What to work on: Output the listing below verbatim, but drop the images.

Source material:
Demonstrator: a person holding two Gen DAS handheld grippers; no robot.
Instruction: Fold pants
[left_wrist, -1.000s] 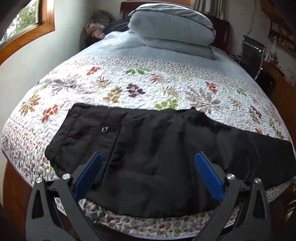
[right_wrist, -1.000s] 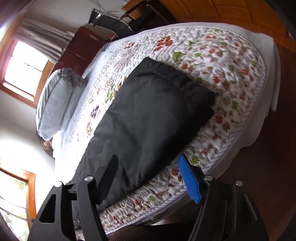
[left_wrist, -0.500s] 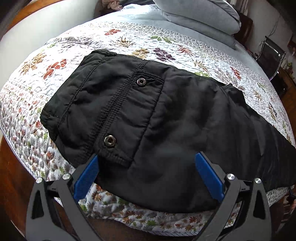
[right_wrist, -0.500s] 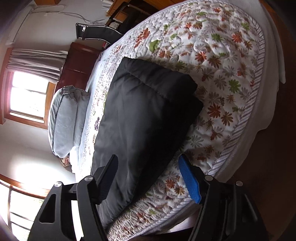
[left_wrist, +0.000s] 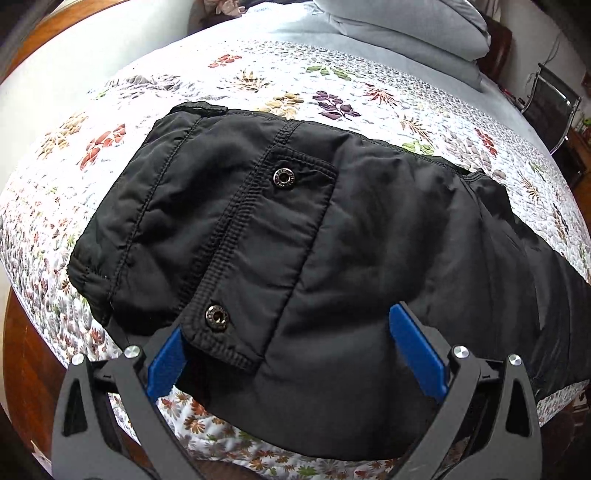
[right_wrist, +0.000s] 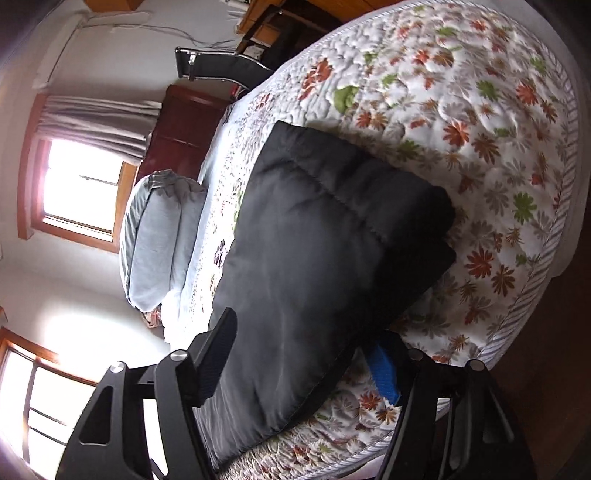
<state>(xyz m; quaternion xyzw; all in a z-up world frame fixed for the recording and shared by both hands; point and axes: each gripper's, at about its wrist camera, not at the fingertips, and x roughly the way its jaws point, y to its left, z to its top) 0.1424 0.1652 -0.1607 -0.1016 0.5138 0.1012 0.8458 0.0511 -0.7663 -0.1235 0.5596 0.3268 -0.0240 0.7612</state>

Solved exercise:
Demonstrator: a person holding two Gen DAS handheld grippers; no robot.
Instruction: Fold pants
[left_wrist, -1.000s] 
[right_wrist, -1.000s] 
[left_wrist, -0.500s] 
[right_wrist, -0.500s] 
[left_wrist, +0.000s] 
[right_wrist, +0.000s] 
<state>(xyz m; quaternion xyzw; all in a z-up world frame fixed for the recording and shared by both hands; point and axes: each gripper's, at about its wrist camera, not at the fingertips, and x roughly the way its jaws point, y to its left, z to its top) 0.1424 0.1652 -0.1607 -0.1016 0.5138 0.1012 0.8458 0.0511 -0.7663 -0.1235 0.5596 0.3268 -0.0240 0.7612</state>

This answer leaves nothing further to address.